Indeed, since both $c_1m$ and $n_1$ are less than $t$, we see that the decimal expansion of both the fraction $(c_1m)/t = (cm)/(c_2t) = (cm)/(10^b-1)$ and $n_1/t=(c_2n_1)/(10^b-1)$ are repeated in $b$-digit. And we also see that $10^k (c_1m)/t = (t+c_1n)/t= 1+10^s (n_1/t)$, therefore the two repeated $b$-digit expansions are cyclic shift of one another.

This proves that $cm$ and $c_2n_1$ have the same number of occurrences of non-zero digits.
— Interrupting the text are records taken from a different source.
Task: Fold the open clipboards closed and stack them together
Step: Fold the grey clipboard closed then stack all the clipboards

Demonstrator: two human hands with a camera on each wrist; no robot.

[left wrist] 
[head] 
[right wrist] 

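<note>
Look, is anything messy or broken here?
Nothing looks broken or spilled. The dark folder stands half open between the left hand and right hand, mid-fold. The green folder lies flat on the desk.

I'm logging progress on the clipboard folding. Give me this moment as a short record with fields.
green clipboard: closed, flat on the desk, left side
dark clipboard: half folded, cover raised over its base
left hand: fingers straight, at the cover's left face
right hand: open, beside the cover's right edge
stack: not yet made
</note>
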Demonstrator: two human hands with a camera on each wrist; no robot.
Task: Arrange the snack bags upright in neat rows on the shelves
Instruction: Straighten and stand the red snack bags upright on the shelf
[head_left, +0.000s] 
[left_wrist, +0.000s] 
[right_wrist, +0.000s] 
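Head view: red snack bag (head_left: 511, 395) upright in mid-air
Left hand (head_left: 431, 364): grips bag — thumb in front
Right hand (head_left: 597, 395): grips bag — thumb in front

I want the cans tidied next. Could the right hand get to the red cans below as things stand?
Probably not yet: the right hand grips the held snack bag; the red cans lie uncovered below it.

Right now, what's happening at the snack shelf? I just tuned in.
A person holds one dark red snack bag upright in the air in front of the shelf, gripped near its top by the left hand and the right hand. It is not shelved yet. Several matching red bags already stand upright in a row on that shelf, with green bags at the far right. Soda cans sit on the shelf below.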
Furthermore, $cn = c_2c_1n=10^s c_2n_1$ also have the same number of occurrences of non-zero digits with $c_2n_1$.

Solution 2

This is a rephrasing of the above solution.

It is enough to solve the problem when $m,n$ are replaced by $km,kn$ for any positive integer $k$. In particular, by taking $k=2^a5^b$ for appropriate values of $a,b$, we may assume $n=10^sn_1$ where $n_1$ is relatively prime to 10.

Furthermore, adding or removing trailing zeros from $m$ and $n$ doesn't affect the claim, so we may further assume $\gcd(n,10)=1$ and that $m$ has a xillion trailing zeros (enough to make $m$ way bigger than $n$, and also so that $m$ has at least one trailing zero).

For clarity of exposition, we will also multiply $m,n$ by a small number to make the units digit of $n$ be $1$ (though this is not necessary for the solution to work).

The point is that, for any positive integer $X$, most nonzero digits appear the same number of times in $X$ and $X+999\dots999$ if there are enough $9$s; In particular, if the units digits of $X$ is $1$, then all nonzero digits appear the same number of times as long as there are at least as many $9$s as digits in $X$.

So we will pick $c$ to satisfy:

  • $mc=nc+999\dots999$ where the number of $9$s is more than the number of digits of $nc$
  • The units digit of $nc$ is $1$.

Because we made the units of $n$ to be $1$, the second condition is equivalent to making the units digit of $c$ to be $1$.

The first condition is equivalent to $(m-n)c=999\dots999$. Because $m$ has at least one trailing 0, the units digit of $m-n$ is 9, so $\gcd(m-n,10)=1$ and there is some $c$ so that $(m-n)c=999\dots999$, and the units digit of $c$ must be $1$ which agrees with the other condition.

Finally, as $m\gg n, (m-n)c\approx mc\gg nc$ so it is possible to make the number of $9$s more than the number of digits in $nc$.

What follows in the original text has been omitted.